3. Het geschrift inhoudende de beëdigde vertaling in de Nederlandse taal van de beantwoording in de Duitse taal van de in het rechtshulpverzoek gestelde vragen door medeverdachte [verdachte] van, pagina 34 e.v., voor zover inhoudende, zakelijk weergegeven:
Ik ben door de voorzitter van de Nederlandse Volks-Unie (NVU), heer [medeverdachte 2], uitgenodigd op de demonstratie op 28 mei in Enschede om als vertegenwoordiger van de Duitse deelnemers een groetwoord over te brengen.
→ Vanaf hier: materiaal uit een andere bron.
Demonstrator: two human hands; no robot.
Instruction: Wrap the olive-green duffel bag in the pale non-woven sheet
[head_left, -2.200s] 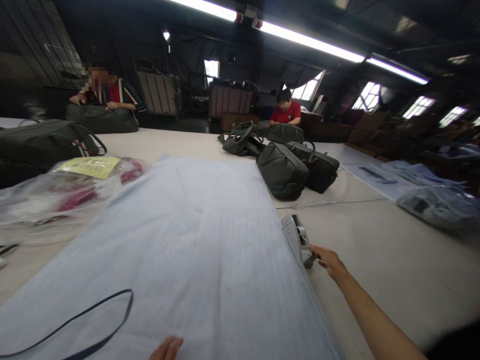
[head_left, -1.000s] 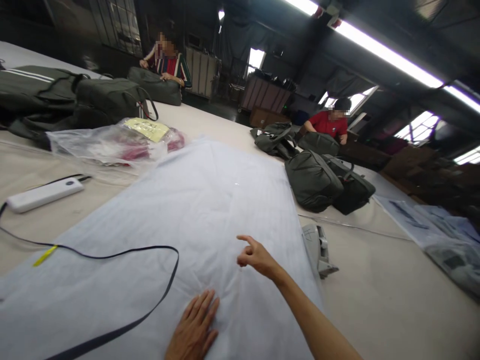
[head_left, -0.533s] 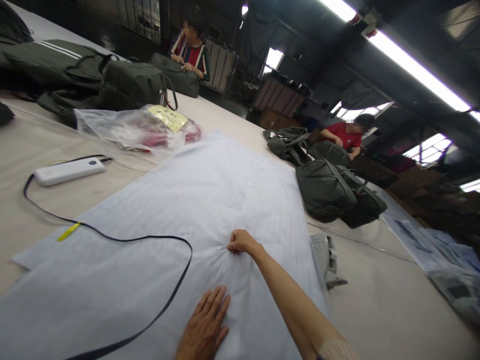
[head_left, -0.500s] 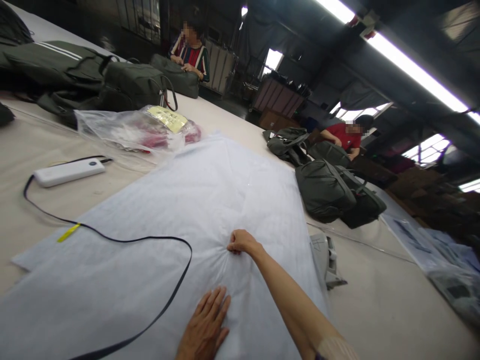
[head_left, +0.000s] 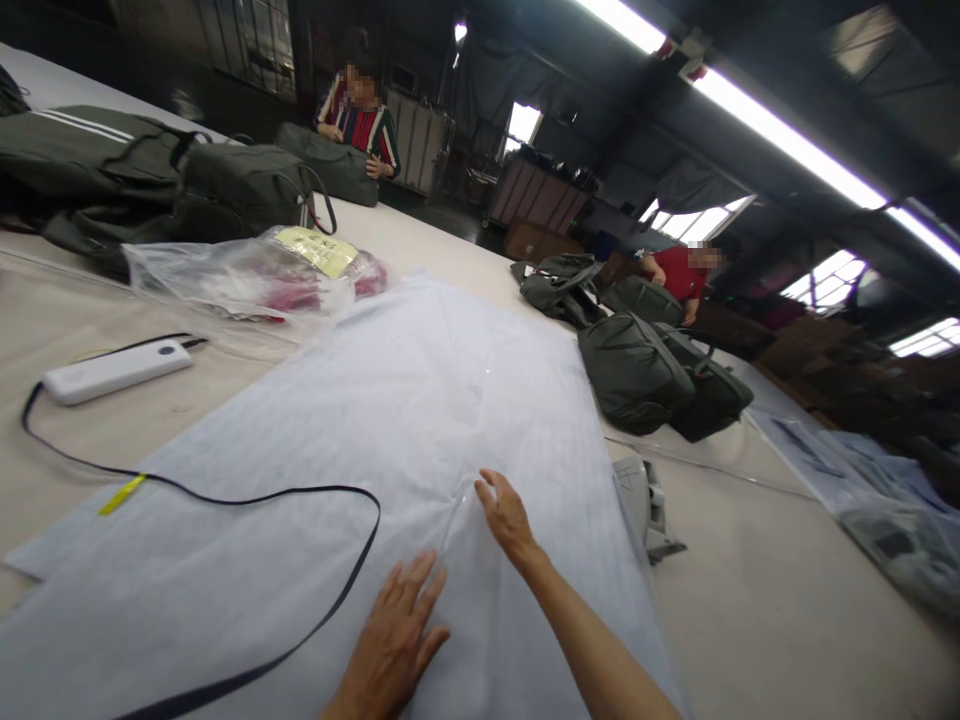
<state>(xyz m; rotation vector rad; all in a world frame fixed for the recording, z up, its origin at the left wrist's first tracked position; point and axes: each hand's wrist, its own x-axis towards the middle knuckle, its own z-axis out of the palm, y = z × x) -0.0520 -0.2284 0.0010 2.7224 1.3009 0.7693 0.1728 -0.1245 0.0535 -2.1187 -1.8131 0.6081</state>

De demonstratie stond inhoudelijk onder de (de rechtbank leest: het) aangekondigde verzamelmotto: “Stop de immigratie nu! – Stop de multiculturele terreur!”
Aan het begin van de demonstratie hield ik een korte toespraak in de Duitse taal, zoals reeds gezegd op wens en uitnodiging van heer [medeverdachte 2]. Mijn toespraak had betrekking op het in mijn zicht overheersende probleem van de misgelopen immigratiepolitiek in de Europese landen.
4. De eigen waarneming van den rechter, te weten het ter terechtzitting getoonde, op 29:16 stilgezette frame van de in het dossier aanwezige eerste beeld- en geluidsopnames van de demonstratie.
Op dit stilstaande beeld is te zien dat [verdachte] met een microfoon in zijn hand voor een groep demonstranten staat. Deze demonstranten tonen een aantal vlaggen. Vooraan de groep demonstranten staat een persoon die een vlag met het zogenaamde White Power symbool voor zich houdt. Deze vlag bevindt zich in het gezichtsveld van [verdachte].